I made a couple of refinements (including one inspired by Aero Engy in another answer) that have resulted in some improvements. To test them out, I created a random matrix of a million rows and 100 columns to run the improved functions on:
>> x = randn(1000000,100);
First, I ran my unmodified code, with the following results:
Note that of the 40 seconds, around 14 of them are spent computing the quantiles - I can't expect to improve this part of the routine (I assume that Mathworks have already optimized it, though I guess that to assume makes an...)
Next, I modified the routine to the following, which should be faster and has the advantage of being fewer lines as well!

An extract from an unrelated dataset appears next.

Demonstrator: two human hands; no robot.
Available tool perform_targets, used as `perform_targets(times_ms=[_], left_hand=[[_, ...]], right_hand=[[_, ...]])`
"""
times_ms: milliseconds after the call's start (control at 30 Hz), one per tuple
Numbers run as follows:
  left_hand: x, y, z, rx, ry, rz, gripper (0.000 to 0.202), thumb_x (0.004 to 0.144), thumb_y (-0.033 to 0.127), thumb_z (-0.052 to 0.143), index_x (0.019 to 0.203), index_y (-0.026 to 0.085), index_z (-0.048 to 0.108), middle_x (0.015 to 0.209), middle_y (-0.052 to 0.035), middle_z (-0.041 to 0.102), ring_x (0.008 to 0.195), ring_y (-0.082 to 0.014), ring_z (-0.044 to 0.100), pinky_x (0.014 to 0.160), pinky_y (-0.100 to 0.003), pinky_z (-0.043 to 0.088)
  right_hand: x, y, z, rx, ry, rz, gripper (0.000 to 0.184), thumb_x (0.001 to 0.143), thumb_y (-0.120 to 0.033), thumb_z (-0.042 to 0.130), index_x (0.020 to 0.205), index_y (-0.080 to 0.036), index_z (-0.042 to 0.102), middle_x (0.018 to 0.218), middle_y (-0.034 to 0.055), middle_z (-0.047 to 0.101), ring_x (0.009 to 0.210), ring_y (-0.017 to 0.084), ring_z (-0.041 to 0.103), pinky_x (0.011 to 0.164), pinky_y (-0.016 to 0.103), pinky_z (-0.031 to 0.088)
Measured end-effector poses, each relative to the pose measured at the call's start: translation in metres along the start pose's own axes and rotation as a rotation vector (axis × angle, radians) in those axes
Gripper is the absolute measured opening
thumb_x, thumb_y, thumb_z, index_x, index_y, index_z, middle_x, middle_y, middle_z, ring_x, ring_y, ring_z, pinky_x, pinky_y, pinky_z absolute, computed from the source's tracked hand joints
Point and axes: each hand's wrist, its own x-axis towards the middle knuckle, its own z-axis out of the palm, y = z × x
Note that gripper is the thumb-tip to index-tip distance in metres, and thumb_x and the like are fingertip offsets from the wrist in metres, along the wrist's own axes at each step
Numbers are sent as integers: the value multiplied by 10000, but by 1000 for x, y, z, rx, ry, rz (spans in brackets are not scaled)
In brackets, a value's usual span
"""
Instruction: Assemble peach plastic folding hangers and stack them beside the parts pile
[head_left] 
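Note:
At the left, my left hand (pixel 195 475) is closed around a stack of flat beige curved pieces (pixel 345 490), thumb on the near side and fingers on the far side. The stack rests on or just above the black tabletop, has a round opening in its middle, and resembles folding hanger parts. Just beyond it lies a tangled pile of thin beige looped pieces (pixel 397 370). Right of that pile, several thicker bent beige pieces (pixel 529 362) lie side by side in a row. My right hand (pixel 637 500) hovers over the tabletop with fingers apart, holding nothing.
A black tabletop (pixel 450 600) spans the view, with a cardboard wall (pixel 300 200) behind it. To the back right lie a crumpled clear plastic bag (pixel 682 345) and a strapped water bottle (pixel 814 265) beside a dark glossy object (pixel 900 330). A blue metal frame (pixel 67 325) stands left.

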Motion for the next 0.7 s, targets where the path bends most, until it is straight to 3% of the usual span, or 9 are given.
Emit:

function [Y q] = levels(X,nLevels)
p = linspace(0, 1.0, nLevels+1);
q = quantile(X,p);
if isvector(q), q = transpose(q); end
Y = ones(size(X));
for i = 2:nLevels
Y = Y + bsxfun(#ge,X,q(i,:));
end
The profiling results with this code are:
So it is 15 seconds faster, which represents a 150% speedup of the portion of code that is mine, rather than MathWorks.
Finally, following a suggestion of Andrey (again in another answer) I modified the code to use the second output of the histc function, which assigns entries to bins. It doesn't treat the columns independently, so I had to loop over the columns manually, but it seems to be performing really well. Here's the code:
function [Y q] = levels(X,nLevels)
p = linspace(0,1,nLevels+1);
q = quantile(X,p);
if isvector(q), q = transpose(q); end
q(end,:) = 2 * q(end,:);
Y = zeros(size(X));
for k = 1:size(X,2)
[junk Y(:,k)] = histc(X(:,k),q(:,k));
end
And the profiling results:
We now spend only 4.3 seconds in codes outside the quantile function, which is around a 500% speedup over what I wrote originally. I've spent a bit of time writing this answer because I think it's turned into a nice example of how you can use the MATLAB profiler and StackExchange in combination to get much better performance from your code.

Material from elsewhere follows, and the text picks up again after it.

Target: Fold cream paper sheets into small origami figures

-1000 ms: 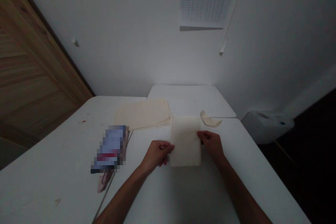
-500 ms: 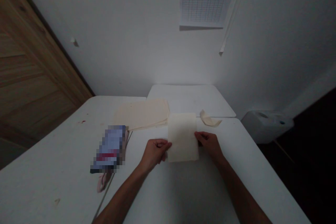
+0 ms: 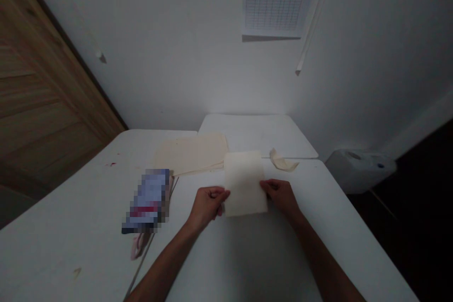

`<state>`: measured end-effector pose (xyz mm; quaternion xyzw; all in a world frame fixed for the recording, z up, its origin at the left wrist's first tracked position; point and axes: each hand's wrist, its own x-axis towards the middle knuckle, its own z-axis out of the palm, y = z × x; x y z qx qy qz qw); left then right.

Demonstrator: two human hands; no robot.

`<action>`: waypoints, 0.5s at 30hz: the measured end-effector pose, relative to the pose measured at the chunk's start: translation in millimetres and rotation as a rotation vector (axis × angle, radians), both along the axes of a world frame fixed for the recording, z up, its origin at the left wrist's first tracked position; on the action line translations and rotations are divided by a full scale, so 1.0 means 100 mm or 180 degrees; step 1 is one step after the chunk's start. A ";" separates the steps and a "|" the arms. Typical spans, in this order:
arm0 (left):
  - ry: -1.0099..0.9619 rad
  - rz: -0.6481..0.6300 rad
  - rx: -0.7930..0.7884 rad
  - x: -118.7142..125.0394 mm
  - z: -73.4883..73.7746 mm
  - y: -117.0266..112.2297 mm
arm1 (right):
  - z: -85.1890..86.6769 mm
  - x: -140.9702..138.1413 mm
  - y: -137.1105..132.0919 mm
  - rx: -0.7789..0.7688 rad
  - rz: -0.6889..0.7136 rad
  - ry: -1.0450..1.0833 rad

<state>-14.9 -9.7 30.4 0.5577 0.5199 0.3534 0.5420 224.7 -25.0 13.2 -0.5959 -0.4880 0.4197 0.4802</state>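
Note:
A cream, rectangular piece of fabric or paper (image 3: 245, 184) is held up above the white table, its long side running away from me. At its left edge my left hand (image 3: 209, 204) is closed, thumb on top and fingers curled beneath. My right hand (image 3: 281, 196) pinches the opposite edge between thumb and forefinger. Larger cream sheets (image 3: 193, 153) lie stacked just behind and to the left. Beyond my right hand rests a curled cream strip (image 3: 283, 161). Whether the held piece is cloth or paper, I cannot tell.
White tables (image 3: 88, 207) stand together against the wall, with a seam left of my hands. A blurred blue item (image 3: 148, 200) lies by that seam on something pink. A white plastic container (image 3: 361, 170) stands off the right edge. A printed sheet (image 3: 276, 2) hangs on the wall.
Both hands have shifted the cream piece slightly to the left, and its near edge now tilts a little. The grip of each hand stays the same.

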 end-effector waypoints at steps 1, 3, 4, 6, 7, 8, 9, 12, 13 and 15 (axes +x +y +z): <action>-0.0011 0.0011 0.0005 0.00 0.01 0.00 | 0.01 0.00 0.00 -0.0006 -0.0003 -0.0043; -0.0018 0.0017 0.0008 0.00 0.02 -0.01 | 0.01 -0.01 -0.01 0.0008 -0.0030 -0.0089; -0.0027 0.0002 -0.0004 0.00 0.02 -0.01 | 0.01 0.00 -0.01 0.0018 -0.0048 -0.0091; -0.0049 -0.0078 -0.0059 0.00 0.02 -0.02 | 0.00 0.00 0.00 0.0056 -0.0105 -0.0096; -0.0048 -0.0149 -0.0098 0.01 0.01 -0.02 | 0.00 0.01 0.00 0.0081 -0.0155 -0.0103; -0.0035 -0.0240 -0.0146 0.01 0.00 -0.02 | 0.00 0.02 0.00 0.0105 -0.0214 -0.0115; -0.0013 -0.0338 -0.0194 0.01 -0.01 -0.02 | -0.01 0.03 0.01 0.0120 -0.0268 -0.0139; 0.0074 -0.0563 -0.0301 0.00 -0.05 -0.01 | -0.01 0.05 0.01 0.0115 -0.0386 -0.0178; 0.0104 -0.0601 -0.0322 0.00 -0.05 -0.01 | -0.02 0.06 0.01 0.0109 -0.0392 -0.0179; 0.0152 -0.0658 -0.0321 -0.01 -0.05 -0.01 | -0.02 0.06 0.01 0.0120 -0.0395 -0.0163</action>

I'm happy with this result, although of course I'll continue to be pleased to hear other answers. At this stage the main performance increase will come from increasing the performance of the part of the code that currently calls quantile. I can't see how to do this immediately, but maybe someone else here can. Thanks again!

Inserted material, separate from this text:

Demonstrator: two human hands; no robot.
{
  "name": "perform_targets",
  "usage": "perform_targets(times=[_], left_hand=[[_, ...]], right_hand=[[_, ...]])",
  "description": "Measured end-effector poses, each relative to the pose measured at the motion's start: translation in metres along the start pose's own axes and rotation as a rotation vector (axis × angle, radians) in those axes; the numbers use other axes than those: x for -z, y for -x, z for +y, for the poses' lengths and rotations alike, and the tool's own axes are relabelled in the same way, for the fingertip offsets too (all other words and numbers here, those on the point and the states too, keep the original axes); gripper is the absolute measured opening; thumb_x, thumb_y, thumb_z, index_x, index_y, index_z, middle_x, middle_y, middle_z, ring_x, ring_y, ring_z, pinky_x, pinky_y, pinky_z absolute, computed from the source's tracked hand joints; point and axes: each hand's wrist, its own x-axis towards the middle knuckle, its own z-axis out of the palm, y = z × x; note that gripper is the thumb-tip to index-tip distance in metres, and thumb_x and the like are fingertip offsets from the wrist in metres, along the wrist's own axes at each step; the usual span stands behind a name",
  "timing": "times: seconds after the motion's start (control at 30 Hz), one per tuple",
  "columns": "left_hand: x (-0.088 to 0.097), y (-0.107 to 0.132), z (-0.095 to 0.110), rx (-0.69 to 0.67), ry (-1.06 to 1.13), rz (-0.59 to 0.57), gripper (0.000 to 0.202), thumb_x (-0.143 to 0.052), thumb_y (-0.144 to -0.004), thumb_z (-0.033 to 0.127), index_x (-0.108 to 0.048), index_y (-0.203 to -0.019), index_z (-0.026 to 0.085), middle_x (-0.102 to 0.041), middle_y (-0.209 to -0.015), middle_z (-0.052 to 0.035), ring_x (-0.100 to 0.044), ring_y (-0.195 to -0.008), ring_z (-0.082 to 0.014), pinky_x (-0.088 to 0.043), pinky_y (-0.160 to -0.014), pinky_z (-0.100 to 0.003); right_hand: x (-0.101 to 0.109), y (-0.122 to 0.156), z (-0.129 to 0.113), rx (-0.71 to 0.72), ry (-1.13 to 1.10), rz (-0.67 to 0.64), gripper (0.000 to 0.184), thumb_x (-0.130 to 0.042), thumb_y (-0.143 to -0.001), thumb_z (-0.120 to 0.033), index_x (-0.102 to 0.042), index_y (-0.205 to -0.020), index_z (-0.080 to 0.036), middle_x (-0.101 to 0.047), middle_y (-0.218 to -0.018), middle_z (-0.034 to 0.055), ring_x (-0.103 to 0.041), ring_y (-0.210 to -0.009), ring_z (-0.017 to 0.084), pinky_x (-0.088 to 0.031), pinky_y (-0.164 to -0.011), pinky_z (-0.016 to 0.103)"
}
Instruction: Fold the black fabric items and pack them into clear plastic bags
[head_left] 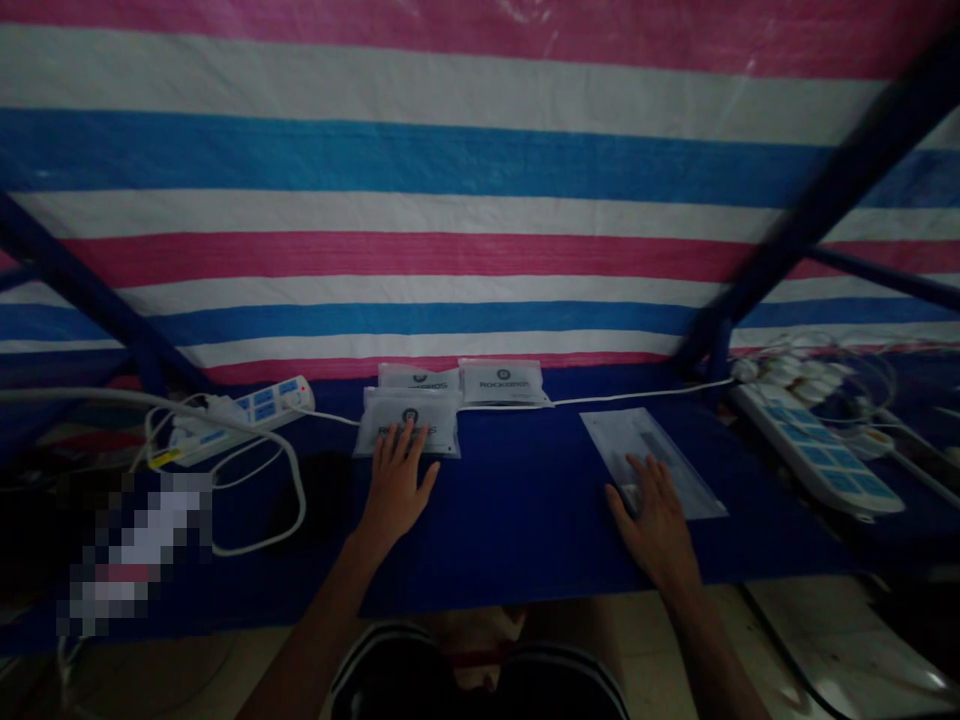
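Head view, looking down along the arms: nearest, at the bottom edge, is dark clothing with white stripes [480,680] on the person's lap, above a pale tiled floor [675,625]. The hands are well apart and neither is clamped on anything, both lying flat and palm down. The left hand [397,485] has its fingers [401,440] on the front pouch [442,425], a white bag printed ROCKBROS, near the front of the blue-covered table [525,530]. The right hand [656,525] rests on a flat translucent plastic sleeve [660,440], well right of the front pouch.

Just behind the front pouch sit two more ROCKBROS pouches [501,381], the left one partly hidden by it. Left of the front pouch lies a white power strip [240,420] with a looped white cord [255,525], and a pixelated patch [135,550] hides whatever is nearer. Well right of it is a second power strip [817,450], crowded with plugs [795,375] and fed by a thin white cable [615,397]. Farthest back are dark blue frame bars [825,200] — and a pink, white and blue striped tarpaulin [450,200].
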Motion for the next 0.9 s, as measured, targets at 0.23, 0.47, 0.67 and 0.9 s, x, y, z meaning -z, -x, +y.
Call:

You can sort the columns and divide+round the inverse indexes:
function Y = levels(X,nLevels)
% "Assign each of the elements of X to an integer-valued level"
[S,IX]=sort(X);
[grid1,grid2]=ndgrid(1:size(IX,1),1:size(IX,2));
invIX=zeros(size(X));
invIX(sub2ind(size(X),IX(:),grid2(:)))=grid1;
Y=ceil(invIX/size(X,1)*nLevels);
Or you can use tiedrank:
function Y = levels(X,nLevels)
% "Assign each of the elements of X to an integer-valued level"
R=tiedrank(X);
Y=ceil(R/size(X,1)*nLevels);
Surprisingly, both these solutions are slightly slower than the quantile+histc solution.